54-07-01-04-01-02 PROCÉDURE. POUVOIRS ET DEVOIRS DU JUGE. QUESTIONS GÉNÉRALES. MOYENS. MOYENS D’ORDRE PUBLIC À SOULEVER D’OFFICE. EXISTENCE. – IRRECEVABILITÉ DU RECOURS EN INTERPRÉTATION – EXISTENCE, Y COMPRIS EN CASSATION.
54-08-02-004-03-01 PROCÉDURE. VOIES DE RECOURS. CASSATION. RECEVABILITÉ. RECEVABILITÉ DES MOYENS. MOYEN D’ORDRE PUBLIC. – EXISTENCE – IRRECEVABILITÉ DU RECOURS EN INTERPRÉTATION.
Résumé : 54-02-03 1) Le recours en interprétation est possible devant une juridiction spécialisée.,,2) Un tel recours n’est recevable que s’il émane d’une partie à l’instance ayant abouti au prononcé de la décision dont l’interprétation est sollicitée et dans la seule mesure où il peut valablement être argué que cette décision est obscure ou ambiguë.,,3) L’irrecevabilité du recours en interprétation présenté en première instance est d’ordre public, y compris en cassation.

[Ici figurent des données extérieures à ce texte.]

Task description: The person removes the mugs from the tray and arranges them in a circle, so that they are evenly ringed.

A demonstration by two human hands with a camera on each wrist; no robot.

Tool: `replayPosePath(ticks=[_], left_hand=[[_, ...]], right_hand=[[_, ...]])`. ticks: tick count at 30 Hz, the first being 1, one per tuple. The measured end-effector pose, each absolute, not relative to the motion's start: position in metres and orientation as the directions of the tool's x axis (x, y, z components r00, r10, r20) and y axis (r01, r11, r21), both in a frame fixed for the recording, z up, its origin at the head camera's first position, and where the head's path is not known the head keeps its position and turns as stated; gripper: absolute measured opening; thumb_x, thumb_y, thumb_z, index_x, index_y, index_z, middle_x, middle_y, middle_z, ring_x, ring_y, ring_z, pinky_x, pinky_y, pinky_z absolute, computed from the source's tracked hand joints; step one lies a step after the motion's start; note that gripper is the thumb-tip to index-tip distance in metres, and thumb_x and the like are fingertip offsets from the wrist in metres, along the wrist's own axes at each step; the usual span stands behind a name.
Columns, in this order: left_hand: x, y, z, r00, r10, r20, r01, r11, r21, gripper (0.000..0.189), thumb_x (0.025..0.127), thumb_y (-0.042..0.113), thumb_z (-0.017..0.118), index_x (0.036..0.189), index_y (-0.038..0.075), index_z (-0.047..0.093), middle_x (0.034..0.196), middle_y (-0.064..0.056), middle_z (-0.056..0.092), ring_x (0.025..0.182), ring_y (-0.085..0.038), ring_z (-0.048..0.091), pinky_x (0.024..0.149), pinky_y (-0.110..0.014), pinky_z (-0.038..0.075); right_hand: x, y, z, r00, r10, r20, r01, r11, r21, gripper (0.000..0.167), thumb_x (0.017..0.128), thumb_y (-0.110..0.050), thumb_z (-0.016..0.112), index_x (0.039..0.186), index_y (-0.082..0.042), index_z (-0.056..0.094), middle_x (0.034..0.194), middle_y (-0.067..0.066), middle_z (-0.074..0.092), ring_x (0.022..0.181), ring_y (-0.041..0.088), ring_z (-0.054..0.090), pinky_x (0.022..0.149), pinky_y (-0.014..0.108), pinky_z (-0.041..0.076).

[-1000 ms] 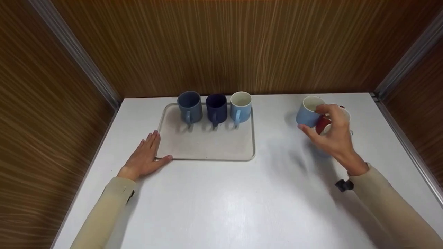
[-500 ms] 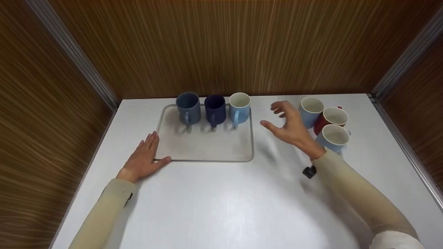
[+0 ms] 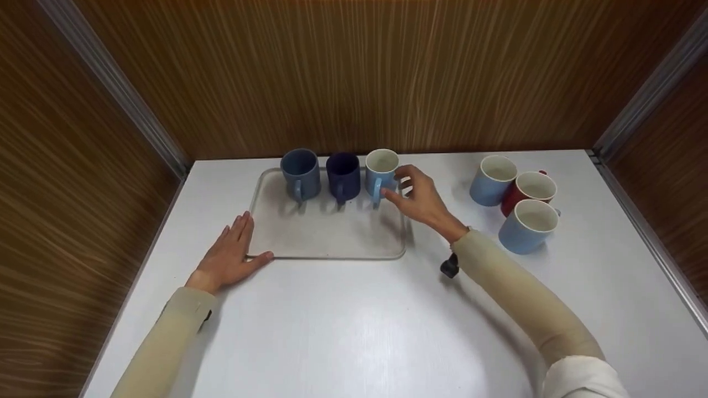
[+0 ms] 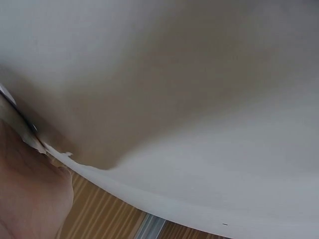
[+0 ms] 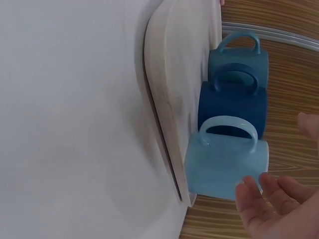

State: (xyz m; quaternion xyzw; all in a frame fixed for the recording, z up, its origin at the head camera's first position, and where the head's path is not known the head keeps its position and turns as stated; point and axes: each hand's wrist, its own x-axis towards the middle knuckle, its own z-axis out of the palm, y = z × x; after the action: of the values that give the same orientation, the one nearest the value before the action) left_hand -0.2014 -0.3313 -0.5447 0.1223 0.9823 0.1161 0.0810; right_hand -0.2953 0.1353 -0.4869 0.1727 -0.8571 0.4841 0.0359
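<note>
On the beige tray (image 3: pixel 326 235), three mugs stand upright in a row along the back, handles toward me. They are a grey-blue mug (image 3: pixel 307 179), a navy mug (image 3: pixel 348 182) and a light blue mug (image 3: pixel 381 176) with a white inside. My right hand (image 3: pixel 423 199) is at the light blue mug, its thumb near the handle and its fingertips right at the side. In the right wrist view the thumb is spread away from this mug (image 5: pixel 224 167). My left hand (image 3: pixel 227 257) lies flat at the tray's front left corner, fingers straight along the edge.
At the right of the white table (image 3: pixel 354 326), a blue mug (image 3: pixel 489 188), a red mug (image 3: pixel 514 198) and another blue mug (image 3: pixel 520 235) stand close together. A wood-grain panel (image 3: pixel 354 77) rises behind the table, with more panels at both sides.
My right hand has moved left from the mugs at the right, with nothing in it, to the light blue mug on the tray. The left hand stays in place.
</note>
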Motion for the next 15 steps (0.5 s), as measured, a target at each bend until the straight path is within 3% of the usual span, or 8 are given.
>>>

54-07-01-04-01-02 L’irrecevabilité du recours en interprétation présenté en première instance est d’ordre public, y compris en cassation.
54-08-02-004-03-01 L’irrecevabilité du recours en interprétation présenté en première instance est d’ordre public, y compris en cassation.
[RJ1] Cf., pour un précédent concernant la section des assurances sociales du conseil national de l’Ordre des médecins, CE, Section, 23 février 1951, Sieur Araf, n° 4700, p. 110.,,[RJ2] Cf. CE, 28 novembre 1934, Ville de Bagnères-de-Luchon, p. 1122 ; CE, 14 novembre 1956, Sieur Airlin, p. 431 ; CE, Assemblée, 7 juillet 1950, Secrétaire d’Etat à la présidence du Conseil, p. 427 ; CE, 16 mai 1975, Ministre de l’équipement c/ consorts Ybert, n° 96229, T. p. 1209.